Baumbach:  With this movie, I wanted to cast it out of the city.  I auditioned everybody.  Everyone who is in it, except for some people who are friends of mine I put in, like in a dinner party there’s some people I know who I’ve worked with before, but almost everybody was auditioned.  I felt like everybody matched the part they played, which is obviously what you always want to do.  We were able to be pretty rigorous about it.  Also, we didn’t show anybody the script beyond what they were in.  It was a way almost for actors to come in and just play the moment and just be there for that day or those days, and pass through.  Nobody had to know about their function in the movie or make sure that they were doing that right.  I could worry about that, but they could just live in that apartment for those days.  I think that brings something to the movie.

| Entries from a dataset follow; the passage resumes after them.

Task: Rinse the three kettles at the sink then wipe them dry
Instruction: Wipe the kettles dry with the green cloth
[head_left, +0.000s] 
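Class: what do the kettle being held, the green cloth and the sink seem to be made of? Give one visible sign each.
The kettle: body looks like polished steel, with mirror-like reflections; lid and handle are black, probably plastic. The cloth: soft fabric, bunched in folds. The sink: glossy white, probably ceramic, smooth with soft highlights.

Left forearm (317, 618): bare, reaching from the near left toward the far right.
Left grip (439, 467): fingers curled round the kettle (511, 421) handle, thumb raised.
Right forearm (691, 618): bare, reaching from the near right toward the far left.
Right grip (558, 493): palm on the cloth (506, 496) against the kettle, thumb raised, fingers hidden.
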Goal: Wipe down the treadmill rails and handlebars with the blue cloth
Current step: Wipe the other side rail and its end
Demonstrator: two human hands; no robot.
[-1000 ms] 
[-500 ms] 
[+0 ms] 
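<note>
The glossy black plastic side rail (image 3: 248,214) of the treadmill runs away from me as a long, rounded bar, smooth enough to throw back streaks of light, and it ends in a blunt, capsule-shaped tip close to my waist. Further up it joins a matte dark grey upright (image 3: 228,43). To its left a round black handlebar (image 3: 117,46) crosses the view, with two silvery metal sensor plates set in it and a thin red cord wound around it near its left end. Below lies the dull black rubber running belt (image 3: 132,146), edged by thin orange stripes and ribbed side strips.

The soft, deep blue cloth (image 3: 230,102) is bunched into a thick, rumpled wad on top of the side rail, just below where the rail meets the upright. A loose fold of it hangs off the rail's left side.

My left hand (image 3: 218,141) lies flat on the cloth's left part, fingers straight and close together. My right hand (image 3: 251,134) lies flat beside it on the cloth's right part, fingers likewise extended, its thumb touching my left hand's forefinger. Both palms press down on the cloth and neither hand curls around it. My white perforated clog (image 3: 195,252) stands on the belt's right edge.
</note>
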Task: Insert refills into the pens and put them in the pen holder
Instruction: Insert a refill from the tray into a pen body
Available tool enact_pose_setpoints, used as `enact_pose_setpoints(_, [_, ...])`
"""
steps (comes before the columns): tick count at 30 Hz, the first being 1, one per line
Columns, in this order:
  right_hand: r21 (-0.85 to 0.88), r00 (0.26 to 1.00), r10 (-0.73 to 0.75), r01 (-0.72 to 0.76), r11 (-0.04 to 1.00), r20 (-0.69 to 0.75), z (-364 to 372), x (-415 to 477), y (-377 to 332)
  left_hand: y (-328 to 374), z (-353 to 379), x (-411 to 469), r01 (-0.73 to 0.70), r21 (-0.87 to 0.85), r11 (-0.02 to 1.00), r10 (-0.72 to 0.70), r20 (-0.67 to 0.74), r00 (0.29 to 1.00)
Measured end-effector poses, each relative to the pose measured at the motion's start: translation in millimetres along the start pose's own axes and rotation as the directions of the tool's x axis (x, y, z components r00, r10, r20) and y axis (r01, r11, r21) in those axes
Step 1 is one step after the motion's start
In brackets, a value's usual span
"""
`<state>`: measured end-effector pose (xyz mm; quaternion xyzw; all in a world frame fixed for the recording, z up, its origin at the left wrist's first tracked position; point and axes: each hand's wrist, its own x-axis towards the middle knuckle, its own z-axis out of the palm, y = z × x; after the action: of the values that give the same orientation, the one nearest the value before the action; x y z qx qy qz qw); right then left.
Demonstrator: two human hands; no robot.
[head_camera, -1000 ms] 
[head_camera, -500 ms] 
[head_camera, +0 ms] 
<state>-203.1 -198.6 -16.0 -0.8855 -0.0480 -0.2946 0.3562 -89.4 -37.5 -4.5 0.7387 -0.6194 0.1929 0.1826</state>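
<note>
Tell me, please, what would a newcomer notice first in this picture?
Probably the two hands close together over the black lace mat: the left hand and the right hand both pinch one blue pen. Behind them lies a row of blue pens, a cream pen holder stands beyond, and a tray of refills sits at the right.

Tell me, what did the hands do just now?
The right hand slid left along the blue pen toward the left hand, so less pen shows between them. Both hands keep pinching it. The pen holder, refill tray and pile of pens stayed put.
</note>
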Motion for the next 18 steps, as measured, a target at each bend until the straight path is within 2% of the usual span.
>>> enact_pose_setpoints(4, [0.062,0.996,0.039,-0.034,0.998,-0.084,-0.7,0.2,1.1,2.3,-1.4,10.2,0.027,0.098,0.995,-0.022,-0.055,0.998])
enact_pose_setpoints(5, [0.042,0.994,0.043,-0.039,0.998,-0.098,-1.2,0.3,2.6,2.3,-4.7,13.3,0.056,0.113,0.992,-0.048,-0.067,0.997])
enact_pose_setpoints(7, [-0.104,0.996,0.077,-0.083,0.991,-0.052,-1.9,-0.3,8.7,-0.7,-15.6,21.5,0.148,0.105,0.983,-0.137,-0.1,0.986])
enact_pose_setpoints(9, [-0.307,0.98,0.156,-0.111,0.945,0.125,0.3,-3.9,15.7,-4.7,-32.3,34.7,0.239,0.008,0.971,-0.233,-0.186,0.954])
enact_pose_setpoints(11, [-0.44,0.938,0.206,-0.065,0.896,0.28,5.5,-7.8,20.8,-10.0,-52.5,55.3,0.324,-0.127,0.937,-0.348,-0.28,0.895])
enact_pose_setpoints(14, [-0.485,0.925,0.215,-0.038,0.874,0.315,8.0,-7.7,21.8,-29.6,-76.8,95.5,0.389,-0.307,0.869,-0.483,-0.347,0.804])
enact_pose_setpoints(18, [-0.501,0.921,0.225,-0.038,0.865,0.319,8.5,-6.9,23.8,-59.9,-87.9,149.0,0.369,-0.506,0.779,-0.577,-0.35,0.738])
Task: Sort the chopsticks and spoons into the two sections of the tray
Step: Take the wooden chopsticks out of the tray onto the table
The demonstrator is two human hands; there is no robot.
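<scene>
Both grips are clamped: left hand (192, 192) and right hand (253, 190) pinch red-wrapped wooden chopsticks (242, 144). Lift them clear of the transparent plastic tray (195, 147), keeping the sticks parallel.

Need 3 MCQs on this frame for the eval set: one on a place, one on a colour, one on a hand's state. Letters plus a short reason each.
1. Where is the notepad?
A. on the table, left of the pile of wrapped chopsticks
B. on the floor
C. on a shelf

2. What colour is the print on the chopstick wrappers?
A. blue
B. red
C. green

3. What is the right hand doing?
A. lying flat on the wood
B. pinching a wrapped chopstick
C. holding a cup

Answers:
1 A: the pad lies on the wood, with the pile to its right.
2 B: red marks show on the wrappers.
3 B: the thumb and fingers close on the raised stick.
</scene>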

What are the challenges of shooting in NYC?  Were there any unusual surprises on this production?

Baumbach:  I like to try to shoot in the city in a way that allows the city to go about its business while we’re shooting, and that’s always a challenge because unfortunately people on the street don’t know not to look in the camera or interact with the actors.  That’s always a challenge, but I feel like when you get it, there’s a kind of energy that’s unquantifiable.  It’s the kind of energy I always felt like you got from a lot of the 70’s New York movies like Midnight Cowboy where you really feel these people are in the world of New York.  To me, there’s a real difference between that and movies where you can tell they blocked off the street and these are all extras.  That’s always a challenge because sometimes the best take for the actor involves some guy just standing and staring at the camera or giving you the finger.  You can’t use that one.  Or you can.  (laughs)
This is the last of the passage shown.